BEGIN

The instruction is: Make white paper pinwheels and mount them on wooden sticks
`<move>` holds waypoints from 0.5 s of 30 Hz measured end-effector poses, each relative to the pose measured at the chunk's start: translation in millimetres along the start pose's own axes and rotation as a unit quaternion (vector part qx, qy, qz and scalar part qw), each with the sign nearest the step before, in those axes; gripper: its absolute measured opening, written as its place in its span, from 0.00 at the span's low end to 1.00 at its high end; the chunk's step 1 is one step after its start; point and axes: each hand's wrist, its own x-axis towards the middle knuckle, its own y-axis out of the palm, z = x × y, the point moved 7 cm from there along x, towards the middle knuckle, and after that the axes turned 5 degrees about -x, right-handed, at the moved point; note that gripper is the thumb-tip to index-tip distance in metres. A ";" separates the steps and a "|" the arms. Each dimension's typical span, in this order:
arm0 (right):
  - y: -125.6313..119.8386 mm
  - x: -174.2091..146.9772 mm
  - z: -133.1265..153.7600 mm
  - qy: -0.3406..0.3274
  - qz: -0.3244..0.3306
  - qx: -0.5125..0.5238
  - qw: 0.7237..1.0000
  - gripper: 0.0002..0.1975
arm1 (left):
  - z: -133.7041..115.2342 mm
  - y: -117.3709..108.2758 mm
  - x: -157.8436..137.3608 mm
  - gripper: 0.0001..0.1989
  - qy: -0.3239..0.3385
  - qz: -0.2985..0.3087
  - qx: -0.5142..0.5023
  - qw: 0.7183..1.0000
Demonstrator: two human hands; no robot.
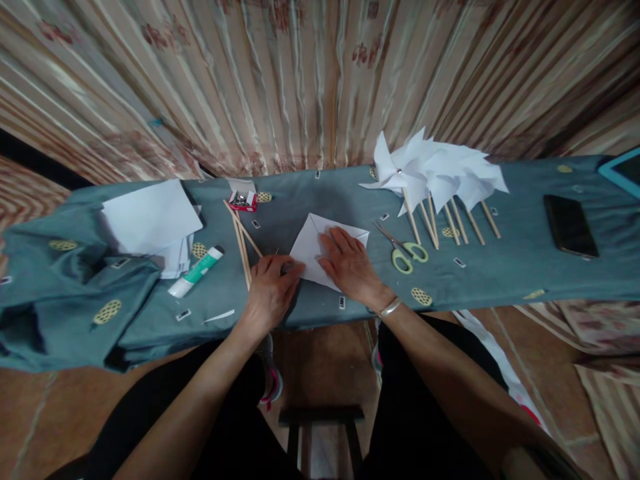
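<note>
A white square of paper (313, 243) with crease lines lies turned cornerwise on the cloth in front of me. My right hand (350, 265) rests flat on it, fingers stretched out and a little apart. At the paper's left corner, my left hand (273, 288) is closed, its thumb and curled fingers pinching the edge; the fingertips are partly hidden. Close behind that hand lie several thin wooden sticks (242, 243). To the right of the paper are scissors (406, 252) with light green handles, slightly spread.
Several finished paper pinwheels (440, 170) on sticks lie at the back right. A phone (570, 225) and a blue-edged tablet (623, 175) are farther right. Leftward are a red box of metal pins (243, 201), a glue stick (196, 272), stacked paper (150, 217) and a paper sliver (219, 316).
</note>
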 end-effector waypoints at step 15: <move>-1.2 -0.1 1.2 0.007 -0.001 0.000 1.000 0.26 | -8.2 -2.2 7.5 0.15 0.028 0.031 0.063 0.997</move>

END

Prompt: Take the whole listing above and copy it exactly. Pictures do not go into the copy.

Your solution:
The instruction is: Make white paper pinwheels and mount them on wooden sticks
`<move>` holds waypoints from 0.5 s of 30 Hz measured end-effector poses, each relative to the pose measured at the chunk's start: translation in millimetres along the start pose's own axes and rotation as a unit quaternion (vector part qx, qy, qz and scalar part qw), each with the sign nearest the step before, in those axes; gripper: its absolute measured opening, written as its place in its span, from 0.00 at the span's low end to 1.00 at its high end; the chunk's step 1 is one step after its start; point and axes: each hand's wrist, its own x-axis towards the middle knuckle, its own y-axis out of the palm, z = x × y, the point moved 7 cm from there along x, towards the middle knuckle, and after that the axes turned 5 degrees about -x, right-handed, at the moved point; note that gripper is the thumb-tip to index-tip distance in metres. A ";" separates the steps and a "|" the arms. Each dimension's typical span, in this order:
arm0 (right):
  - y: -125.6313..119.8386 mm
  - x: -174.2091..146.9772 mm
  - z: -133.1265..153.7600 mm
  - qy: -0.3406..0.3274
  - qz: -0.3244..0.3306
  - qx: -0.5125..0.5238
  - qw: 0.7237..1.0000
  - gripper: 0.0002..0.1975
arm1 (left):
  - z: -133.7041..115.2342 mm
  - y: -117.3709..108.2758 mm
  - x: -157.8436..137.3608 mm
  - gripper: 0.0001..0.1989
  - qy: -0.3239..0.3385
  - qz: -0.2985..0.3087
  - qx: -0.5142..0.5023
  - qw: 0.7183..1.0000
Demonstrator: two human hands; no robot.
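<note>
A white square of paper (313, 243) with crease lines lies turned cornerwise on the cloth in front of me. My right hand (350, 265) rests flat on it, fingers stretched out and a little apart. At the paper's left corner, my left hand (273, 288) is closed, its thumb and curled fingers pinching the edge; the fingertips are partly hidden. Close behind that hand lie several thin wooden sticks (242, 243). To the right of the paper are scissors (406, 252) with light green handles, slightly spread.
Several finished paper pinwheels (440, 170) on sticks lie at the back right. A phone (570, 225) and a blue-edged tablet (623, 175) are farther right. Leftward are a red box of metal pins (243, 201), a glue stick (196, 272), stacked paper (150, 217) and a paper sliver (219, 316).
</note>
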 end-effector waypoints at step 15: <move>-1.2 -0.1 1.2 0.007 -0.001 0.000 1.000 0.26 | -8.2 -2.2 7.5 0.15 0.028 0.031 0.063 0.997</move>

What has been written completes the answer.